This invention relates generally to object tracking and recognition system, and in particular, to a method and apparatus for object tracking and recognition including both RFID and video devices.
The idea of ubiquitous computing is helpful to let people who benefit from the computer or other electronic devices see no device as they use it. People's natural activities can drive the applications executed as needed without explicit commands.
The first task to build a ubiquitous computing platform is to carry out an object tracking and recognition to acquire the activity status of a user. For example, in a digital home environment, the activity status can be any information on location, motion, gestures, voice, or face expression of the user. With the detection and analysis on user's activity status, the system can take corresponding actions without explicit operations on home devices.

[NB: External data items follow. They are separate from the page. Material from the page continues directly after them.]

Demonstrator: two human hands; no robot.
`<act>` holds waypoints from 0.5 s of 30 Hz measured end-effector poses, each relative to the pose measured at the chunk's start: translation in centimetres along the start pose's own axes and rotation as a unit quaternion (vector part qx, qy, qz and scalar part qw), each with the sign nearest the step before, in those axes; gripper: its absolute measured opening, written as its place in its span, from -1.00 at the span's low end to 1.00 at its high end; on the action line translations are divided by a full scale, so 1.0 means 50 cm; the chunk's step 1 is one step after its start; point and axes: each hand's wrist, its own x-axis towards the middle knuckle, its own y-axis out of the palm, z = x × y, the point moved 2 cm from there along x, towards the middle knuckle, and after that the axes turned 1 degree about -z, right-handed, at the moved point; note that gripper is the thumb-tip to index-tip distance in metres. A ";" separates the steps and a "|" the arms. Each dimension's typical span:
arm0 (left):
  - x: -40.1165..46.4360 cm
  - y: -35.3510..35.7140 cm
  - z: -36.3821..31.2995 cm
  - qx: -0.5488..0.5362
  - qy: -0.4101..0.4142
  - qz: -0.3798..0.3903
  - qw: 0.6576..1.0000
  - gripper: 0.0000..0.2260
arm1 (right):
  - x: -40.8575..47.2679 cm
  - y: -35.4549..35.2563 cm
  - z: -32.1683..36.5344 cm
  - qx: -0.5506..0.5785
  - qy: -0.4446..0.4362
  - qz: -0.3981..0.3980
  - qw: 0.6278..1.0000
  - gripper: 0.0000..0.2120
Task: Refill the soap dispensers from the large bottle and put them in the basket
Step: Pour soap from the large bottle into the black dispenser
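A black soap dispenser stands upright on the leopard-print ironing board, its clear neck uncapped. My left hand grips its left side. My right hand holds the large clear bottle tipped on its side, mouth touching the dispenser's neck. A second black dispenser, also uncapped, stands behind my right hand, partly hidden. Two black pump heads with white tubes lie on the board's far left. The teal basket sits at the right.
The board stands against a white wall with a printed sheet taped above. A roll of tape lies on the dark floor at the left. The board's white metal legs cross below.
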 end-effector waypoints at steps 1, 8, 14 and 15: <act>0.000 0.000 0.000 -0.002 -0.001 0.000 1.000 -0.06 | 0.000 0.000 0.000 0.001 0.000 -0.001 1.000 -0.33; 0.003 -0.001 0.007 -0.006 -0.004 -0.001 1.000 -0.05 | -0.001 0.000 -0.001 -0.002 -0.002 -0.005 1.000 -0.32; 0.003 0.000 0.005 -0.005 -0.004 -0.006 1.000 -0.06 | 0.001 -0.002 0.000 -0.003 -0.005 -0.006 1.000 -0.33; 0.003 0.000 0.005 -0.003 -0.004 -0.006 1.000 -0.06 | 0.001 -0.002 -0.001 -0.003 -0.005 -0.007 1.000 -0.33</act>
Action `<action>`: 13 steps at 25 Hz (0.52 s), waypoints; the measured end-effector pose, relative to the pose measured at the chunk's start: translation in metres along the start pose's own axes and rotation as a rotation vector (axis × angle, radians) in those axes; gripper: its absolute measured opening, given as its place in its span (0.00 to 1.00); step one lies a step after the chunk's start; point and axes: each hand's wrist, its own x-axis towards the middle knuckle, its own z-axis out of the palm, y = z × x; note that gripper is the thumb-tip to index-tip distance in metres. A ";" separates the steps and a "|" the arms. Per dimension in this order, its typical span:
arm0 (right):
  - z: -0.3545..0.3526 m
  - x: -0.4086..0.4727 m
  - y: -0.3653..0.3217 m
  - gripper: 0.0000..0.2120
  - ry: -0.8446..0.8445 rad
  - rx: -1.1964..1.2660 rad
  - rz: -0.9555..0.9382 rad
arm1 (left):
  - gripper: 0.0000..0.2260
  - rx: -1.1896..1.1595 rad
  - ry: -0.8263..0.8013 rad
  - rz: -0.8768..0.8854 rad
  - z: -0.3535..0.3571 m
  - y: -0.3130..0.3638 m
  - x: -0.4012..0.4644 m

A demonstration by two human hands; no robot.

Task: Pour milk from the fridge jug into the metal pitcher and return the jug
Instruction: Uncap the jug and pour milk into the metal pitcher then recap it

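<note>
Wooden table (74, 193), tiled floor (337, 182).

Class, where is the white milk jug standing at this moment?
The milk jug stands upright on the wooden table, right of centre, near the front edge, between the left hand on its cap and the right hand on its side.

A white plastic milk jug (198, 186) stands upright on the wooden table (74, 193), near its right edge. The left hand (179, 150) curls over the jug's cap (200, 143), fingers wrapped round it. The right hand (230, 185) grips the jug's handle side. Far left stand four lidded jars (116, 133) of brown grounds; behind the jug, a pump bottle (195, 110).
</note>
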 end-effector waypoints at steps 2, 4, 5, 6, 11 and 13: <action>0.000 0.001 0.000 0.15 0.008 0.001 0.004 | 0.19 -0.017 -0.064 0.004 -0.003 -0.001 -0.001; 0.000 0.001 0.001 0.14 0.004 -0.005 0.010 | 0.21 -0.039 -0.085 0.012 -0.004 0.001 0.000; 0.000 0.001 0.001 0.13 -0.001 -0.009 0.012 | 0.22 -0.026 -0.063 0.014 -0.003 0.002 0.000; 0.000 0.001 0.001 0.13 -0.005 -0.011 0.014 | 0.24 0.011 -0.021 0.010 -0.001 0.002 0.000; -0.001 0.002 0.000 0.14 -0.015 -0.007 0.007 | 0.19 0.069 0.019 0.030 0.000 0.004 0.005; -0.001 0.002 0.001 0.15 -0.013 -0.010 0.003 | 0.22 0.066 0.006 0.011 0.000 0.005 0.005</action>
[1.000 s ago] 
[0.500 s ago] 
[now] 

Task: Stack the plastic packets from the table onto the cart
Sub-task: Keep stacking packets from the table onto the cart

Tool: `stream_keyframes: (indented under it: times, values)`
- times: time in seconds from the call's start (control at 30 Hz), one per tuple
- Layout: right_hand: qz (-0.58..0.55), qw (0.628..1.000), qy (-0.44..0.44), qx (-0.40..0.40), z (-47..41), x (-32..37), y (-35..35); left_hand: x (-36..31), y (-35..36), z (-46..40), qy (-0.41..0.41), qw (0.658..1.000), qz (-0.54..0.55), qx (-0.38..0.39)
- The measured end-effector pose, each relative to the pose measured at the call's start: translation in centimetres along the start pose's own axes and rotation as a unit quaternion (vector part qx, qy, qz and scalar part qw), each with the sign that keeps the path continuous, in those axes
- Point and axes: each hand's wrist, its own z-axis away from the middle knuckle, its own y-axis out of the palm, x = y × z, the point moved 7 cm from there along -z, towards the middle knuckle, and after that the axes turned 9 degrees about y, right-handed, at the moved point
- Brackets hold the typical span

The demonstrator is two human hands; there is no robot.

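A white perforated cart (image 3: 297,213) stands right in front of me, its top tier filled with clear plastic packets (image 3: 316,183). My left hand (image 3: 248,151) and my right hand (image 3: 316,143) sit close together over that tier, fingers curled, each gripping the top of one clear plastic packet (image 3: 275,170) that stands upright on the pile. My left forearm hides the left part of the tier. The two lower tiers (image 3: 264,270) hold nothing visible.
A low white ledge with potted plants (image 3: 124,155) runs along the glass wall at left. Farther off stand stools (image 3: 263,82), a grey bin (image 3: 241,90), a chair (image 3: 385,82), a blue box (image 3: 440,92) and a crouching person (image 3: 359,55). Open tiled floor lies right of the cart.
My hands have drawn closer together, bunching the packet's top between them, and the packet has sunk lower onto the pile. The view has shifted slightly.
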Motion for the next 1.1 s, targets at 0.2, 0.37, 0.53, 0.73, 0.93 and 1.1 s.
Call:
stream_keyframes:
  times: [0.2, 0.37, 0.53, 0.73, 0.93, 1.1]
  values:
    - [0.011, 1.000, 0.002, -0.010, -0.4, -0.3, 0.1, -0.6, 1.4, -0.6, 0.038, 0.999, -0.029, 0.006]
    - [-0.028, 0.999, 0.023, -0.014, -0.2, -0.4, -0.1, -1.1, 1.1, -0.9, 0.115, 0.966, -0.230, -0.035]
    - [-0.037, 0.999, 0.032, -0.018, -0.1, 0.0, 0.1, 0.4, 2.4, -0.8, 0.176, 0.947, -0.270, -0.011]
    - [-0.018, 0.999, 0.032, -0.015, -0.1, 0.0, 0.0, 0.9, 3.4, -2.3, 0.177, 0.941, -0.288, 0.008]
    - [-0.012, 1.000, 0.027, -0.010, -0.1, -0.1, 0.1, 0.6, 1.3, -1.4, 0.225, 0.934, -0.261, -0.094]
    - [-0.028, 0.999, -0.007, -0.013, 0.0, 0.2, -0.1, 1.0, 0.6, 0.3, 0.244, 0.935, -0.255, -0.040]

A simple application scenario can be described as follows: 1) A TV set for example is in off status regardless of a user moving in and out the living room where the TV set is placed. 2) Once the user shows intention to watch the TV for example by sitting on the coach or standing still in front of the TV, the TV flashes (like blinking its eyes). 3) When the user waives to the TV with his hand a couple of times, the TV turns on. 4) The user can continue to operate the TV with his hand gestures or voice command. 5) When the user moves out of living room, the TV program is paused; and when the user moves back, the TV program is resumed.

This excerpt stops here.